- WORK TASK -
Each line of the data is to be output verbatim, with the images removed.

- DATA EXCERPT -

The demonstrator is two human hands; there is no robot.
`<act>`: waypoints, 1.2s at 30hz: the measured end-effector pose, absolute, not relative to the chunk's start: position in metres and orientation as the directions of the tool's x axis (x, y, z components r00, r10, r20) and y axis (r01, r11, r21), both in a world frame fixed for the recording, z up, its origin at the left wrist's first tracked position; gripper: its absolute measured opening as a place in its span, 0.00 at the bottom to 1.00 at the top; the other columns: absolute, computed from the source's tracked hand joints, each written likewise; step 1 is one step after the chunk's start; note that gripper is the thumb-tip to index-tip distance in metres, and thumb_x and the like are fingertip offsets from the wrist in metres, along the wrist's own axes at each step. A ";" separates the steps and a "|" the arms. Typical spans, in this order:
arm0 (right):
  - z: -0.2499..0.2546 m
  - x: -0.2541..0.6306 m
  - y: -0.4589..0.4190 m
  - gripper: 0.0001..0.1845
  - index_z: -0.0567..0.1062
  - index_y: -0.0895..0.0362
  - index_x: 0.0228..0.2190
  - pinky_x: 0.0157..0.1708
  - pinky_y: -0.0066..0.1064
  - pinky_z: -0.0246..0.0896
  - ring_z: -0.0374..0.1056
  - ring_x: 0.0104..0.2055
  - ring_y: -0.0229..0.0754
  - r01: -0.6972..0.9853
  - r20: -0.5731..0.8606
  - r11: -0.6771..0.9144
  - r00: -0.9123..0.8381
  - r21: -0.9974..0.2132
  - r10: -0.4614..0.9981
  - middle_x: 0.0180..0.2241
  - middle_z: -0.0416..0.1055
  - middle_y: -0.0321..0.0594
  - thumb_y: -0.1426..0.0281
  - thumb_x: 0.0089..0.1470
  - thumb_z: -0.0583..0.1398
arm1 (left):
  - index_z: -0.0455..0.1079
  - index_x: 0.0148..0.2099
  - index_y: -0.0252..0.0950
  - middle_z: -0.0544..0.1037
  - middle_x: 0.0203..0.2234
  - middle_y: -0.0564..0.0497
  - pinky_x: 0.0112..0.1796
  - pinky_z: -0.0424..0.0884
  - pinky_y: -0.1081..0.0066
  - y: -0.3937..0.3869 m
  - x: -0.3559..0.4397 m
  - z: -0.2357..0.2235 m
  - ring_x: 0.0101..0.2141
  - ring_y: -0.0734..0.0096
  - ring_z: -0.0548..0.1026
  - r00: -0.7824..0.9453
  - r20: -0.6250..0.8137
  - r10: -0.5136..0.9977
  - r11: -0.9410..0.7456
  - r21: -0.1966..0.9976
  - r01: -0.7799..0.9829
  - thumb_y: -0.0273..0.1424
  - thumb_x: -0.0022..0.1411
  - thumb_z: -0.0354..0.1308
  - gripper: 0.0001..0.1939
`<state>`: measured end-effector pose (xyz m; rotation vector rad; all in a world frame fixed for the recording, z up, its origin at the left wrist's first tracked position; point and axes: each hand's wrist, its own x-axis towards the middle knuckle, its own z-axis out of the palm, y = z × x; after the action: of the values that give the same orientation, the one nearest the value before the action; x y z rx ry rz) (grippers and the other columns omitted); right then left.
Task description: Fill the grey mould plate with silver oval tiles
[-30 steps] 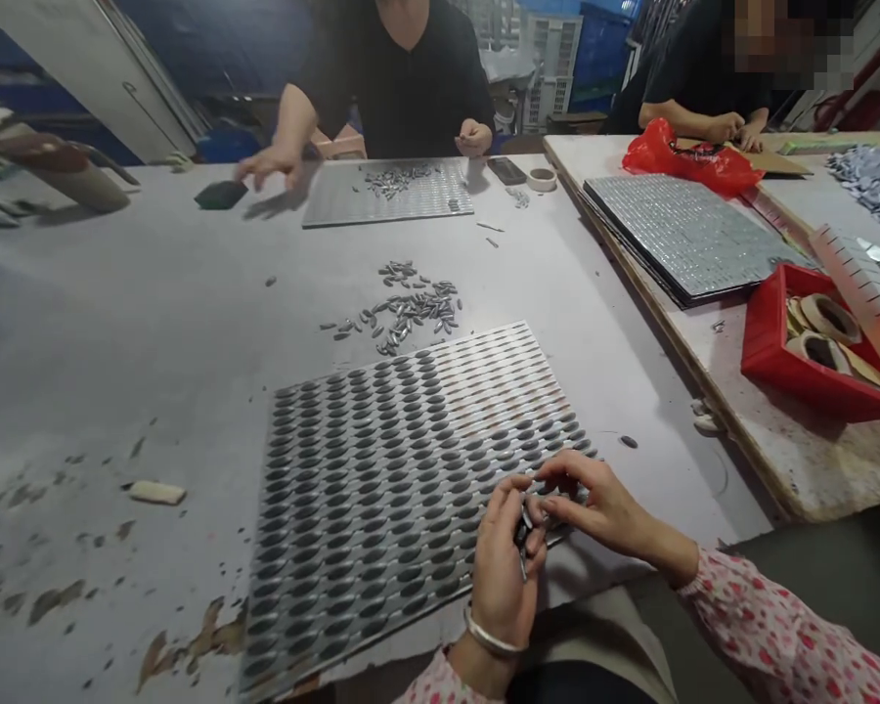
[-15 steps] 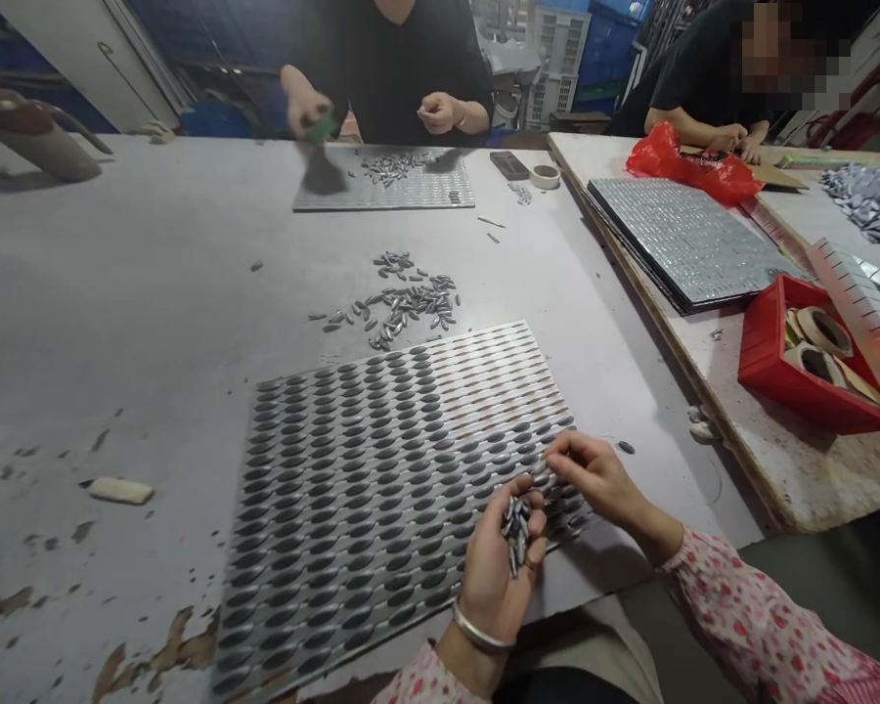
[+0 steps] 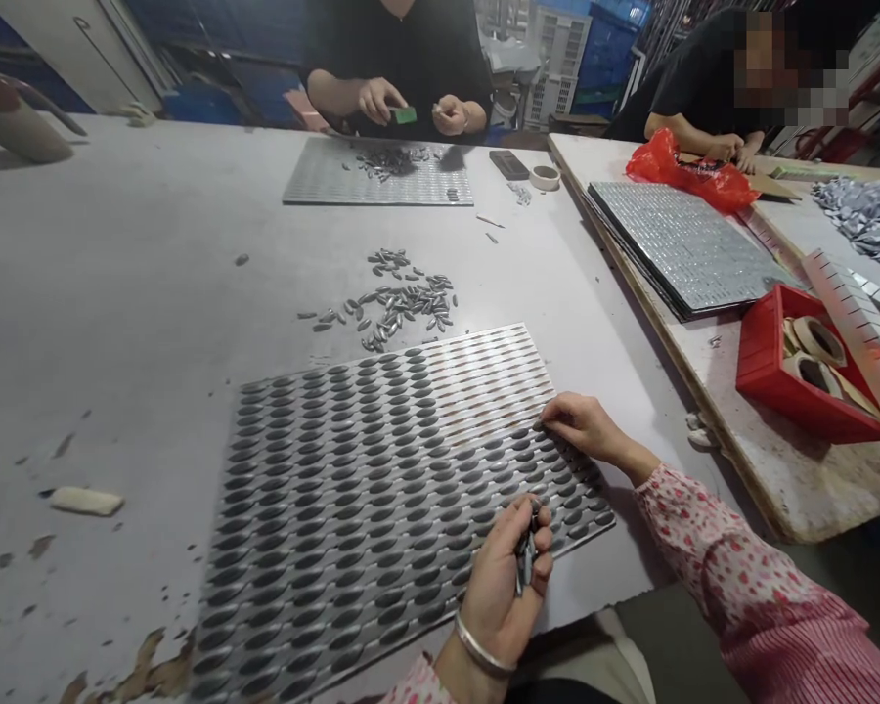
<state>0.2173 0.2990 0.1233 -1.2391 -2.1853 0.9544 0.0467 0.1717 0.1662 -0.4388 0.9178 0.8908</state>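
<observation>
A patterned board [image 3: 495, 376] lies before me on the table. Dark grey oval pieces [image 3: 308, 497] fill most of its slots in rows, while the upper right block shows bare pale slots. My left hand [image 3: 495, 572] is palm up over the lower right of the board, fingers curled round a small bunch of loose oval pieces [image 3: 526, 559]. At the right edge of the bare block my right hand [image 3: 583, 425] pinches a single oval piece [image 3: 541, 424] against the board; the fingers partly cover it.
Loose oval pieces [image 3: 403, 303] are piled beyond the board. Across the table a person holds a green block [image 3: 404, 115] over another board [image 3: 323, 186]. A tape roll [image 3: 545, 178] lies nearby. On the right table are stacked sheets [image 3: 689, 240] and a red bin [image 3: 807, 391].
My right hand has moved up and slightly left, from near my left hand to the bare block's edge. My left fingers have curled closer round their pieces.
</observation>
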 end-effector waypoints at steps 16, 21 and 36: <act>0.145 0.208 0.284 0.07 0.72 0.58 0.35 0.32 0.28 0.60 0.63 0.32 0.37 0.440 -0.013 0.320 -0.604 -0.839 0.797 0.32 0.68 0.40 0.68 0.55 0.58 | 0.66 0.33 0.32 0.65 0.24 0.55 0.14 0.57 0.87 0.182 0.056 0.164 0.18 0.89 0.60 0.208 -0.840 0.502 0.508 0.092 -0.856 0.28 0.57 0.59 0.05; 0.155 0.204 0.262 0.11 0.71 0.58 0.33 0.28 0.26 0.59 0.62 0.28 0.35 0.239 -0.051 0.149 -0.669 -0.960 0.742 0.28 0.67 0.37 0.63 0.54 0.60 | 0.66 0.34 0.31 0.63 0.22 0.56 0.13 0.54 0.86 0.187 0.061 0.162 0.16 0.88 0.58 0.202 -0.821 0.534 0.502 0.116 -0.857 0.31 0.60 0.55 0.07; 0.122 0.232 0.297 0.06 0.72 0.58 0.29 0.27 0.26 0.57 0.62 0.27 0.35 0.627 -0.122 0.072 -0.262 -0.775 0.957 0.25 0.69 0.34 0.70 0.50 0.56 | 0.68 0.41 0.26 0.73 0.33 0.43 0.26 0.72 0.79 0.184 0.051 0.180 0.29 0.75 0.74 0.189 -0.882 0.432 0.577 0.109 -0.810 0.21 0.60 0.51 0.07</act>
<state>0.2320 0.2974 0.1215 -1.5691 -1.9341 1.0447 0.0514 0.1841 0.1798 -0.4287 1.0544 0.9111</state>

- TASK ANSWER -
The demonstrator is two human hands; there is no robot.
`<act>`: waypoints, 1.2s at 30hz: the measured end-effector pose, absolute, not relative to the chunk's start: position in metres and orientation as the directions of the tool's x axis (x, y, z components r00, r10, r20) and y axis (r01, r11, r21), both in a world frame fixed for the recording, z up, its origin at the left wrist's first tracked position; gripper: its absolute measured opening as a place in its span, 0.00 at the bottom to 1.00 at the top; the other columns: absolute, computed from the source's tracked hand joints, each written likewise; step 1 is one step after the chunk's start; note that gripper is the thumb-tip to index-tip distance in metres, and thumb_x and the like are fingertip offsets from the wrist in metres, along the wrist's own axes at each step. A ";" separates the steps and a "|" the arms. Typical spans, in this order:
arm0 (right):
  - z: -0.2499..0.2546 m
  - x: -0.2541..0.6306 m
  - y: -0.4589..0.4190 m
  - gripper: 0.0001..0.1845
  - index_z: -0.0567..0.1062
  - index_y: -0.0895..0.0362
  - index_x: 0.0228..0.2190
  - pinky_x: 0.0157..0.1708
  - pinky_y: -0.0066..0.1064
  - pinky_z: -0.0246..0.0896
  - ring_z: -0.0374..0.1056
  - ring_x: 0.0104..0.2055
  - ring_y: -0.0229..0.0754
  - r01: -0.6972..0.9853
  - r20: -0.5731..0.8606
  - r11: -0.6771..0.9144
  - r00: -0.9123..0.8381
  - r21: -0.9974..0.2132
  - r10: -0.4614..0.9981
  - middle_x: 0.0180..0.2241
  - middle_z: -0.0416..0.1055
  - middle_y: -0.0321..0.0594
  - thumb_y: -0.1426..0.0281
  - thumb_x: 0.0089..0.1470
  - thumb_z: -0.0583..0.1398
arm1 (left):
  - index_z: -0.0455..0.1079
  - index_x: 0.0148..0.2099
  - index_y: -0.0252..0.0950
  - middle_z: -0.0544..0.1037
  - middle_x: 0.0203..0.2234
  - middle_y: -0.0564..0.0497
  - pinky_x: 0.0112..0.1796
  - pinky_z: -0.0424..0.0884
  - pinky_y: -0.1081..0.0066
  - y: -0.3937..0.3869 m
  - x: -0.3559..0.4397 m
  - z: -0.2357..0.2235 m
  - ring_x: 0.0101..0.2141
  - ring_y: -0.0734..0.0096
  - ring_z: -0.0548..0.1026
  - r00: -0.7824..0.9453
  - r20: -0.6250..0.8137
  - r10: -0.5136..0.9977
  - r11: -0.9410..0.7456
  - r21: -0.1966..0.9976
  - r01: -0.7799..0.9829
  - thumb_y: -0.0273..0.1424
  - thumb_x: -0.0022..0.1411
  - thumb_z: -0.0354..0.1308
  - gripper: 0.0001..0.1939
`<state>`: measured end-effector pose (xyz m; rotation vector rad; all in a world frame fixed for the recording, z up, its origin at the left wrist's first tracked position; point and axes: each hand's wrist, its own x-axis towards the middle knuckle, its own z-axis out of the palm, y = z × x; after the action: of the values that give the same orientation, the one nearest the value before the action; x y z rx ry rz) (grippers and the other columns omitted); right then left.
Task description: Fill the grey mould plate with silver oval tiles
[-30 steps] 
[-15 steps] 
[+0 steps] 
<state>0.2173 0.2990 0.1233 -1.2391 -2.1853 0.9544 0.0467 0.1717 0.1662 -0.4388 0.9178 0.8908</state>
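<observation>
A patterned board [image 3: 495, 376] lies before me on the table. Dark grey oval pieces [image 3: 308, 497] fill most of its slots in rows, while the upper right block shows bare pale slots. My left hand [image 3: 495, 572] is palm up over the lower right of the board, fingers curled round a small bunch of loose oval pieces [image 3: 526, 559]. At the right edge of the bare block my right hand [image 3: 583, 425] pinches a single oval piece [image 3: 541, 424] against the board; the fingers partly cover it.
Loose oval pieces [image 3: 403, 303] are piled beyond the board. Across the table a person holds a green block [image 3: 404, 115] over another board [image 3: 323, 186]. A tape roll [image 3: 545, 178] lies nearby. On the right table are stacked sheets [image 3: 689, 240] and a red bin [image 3: 807, 391].
My right hand has moved up and slightly left, from near my left hand to the bare block's edge. My left fingers have curled closer round their pieces.
</observation>
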 end-effector waypoints at steps 16, 21 and 36: <act>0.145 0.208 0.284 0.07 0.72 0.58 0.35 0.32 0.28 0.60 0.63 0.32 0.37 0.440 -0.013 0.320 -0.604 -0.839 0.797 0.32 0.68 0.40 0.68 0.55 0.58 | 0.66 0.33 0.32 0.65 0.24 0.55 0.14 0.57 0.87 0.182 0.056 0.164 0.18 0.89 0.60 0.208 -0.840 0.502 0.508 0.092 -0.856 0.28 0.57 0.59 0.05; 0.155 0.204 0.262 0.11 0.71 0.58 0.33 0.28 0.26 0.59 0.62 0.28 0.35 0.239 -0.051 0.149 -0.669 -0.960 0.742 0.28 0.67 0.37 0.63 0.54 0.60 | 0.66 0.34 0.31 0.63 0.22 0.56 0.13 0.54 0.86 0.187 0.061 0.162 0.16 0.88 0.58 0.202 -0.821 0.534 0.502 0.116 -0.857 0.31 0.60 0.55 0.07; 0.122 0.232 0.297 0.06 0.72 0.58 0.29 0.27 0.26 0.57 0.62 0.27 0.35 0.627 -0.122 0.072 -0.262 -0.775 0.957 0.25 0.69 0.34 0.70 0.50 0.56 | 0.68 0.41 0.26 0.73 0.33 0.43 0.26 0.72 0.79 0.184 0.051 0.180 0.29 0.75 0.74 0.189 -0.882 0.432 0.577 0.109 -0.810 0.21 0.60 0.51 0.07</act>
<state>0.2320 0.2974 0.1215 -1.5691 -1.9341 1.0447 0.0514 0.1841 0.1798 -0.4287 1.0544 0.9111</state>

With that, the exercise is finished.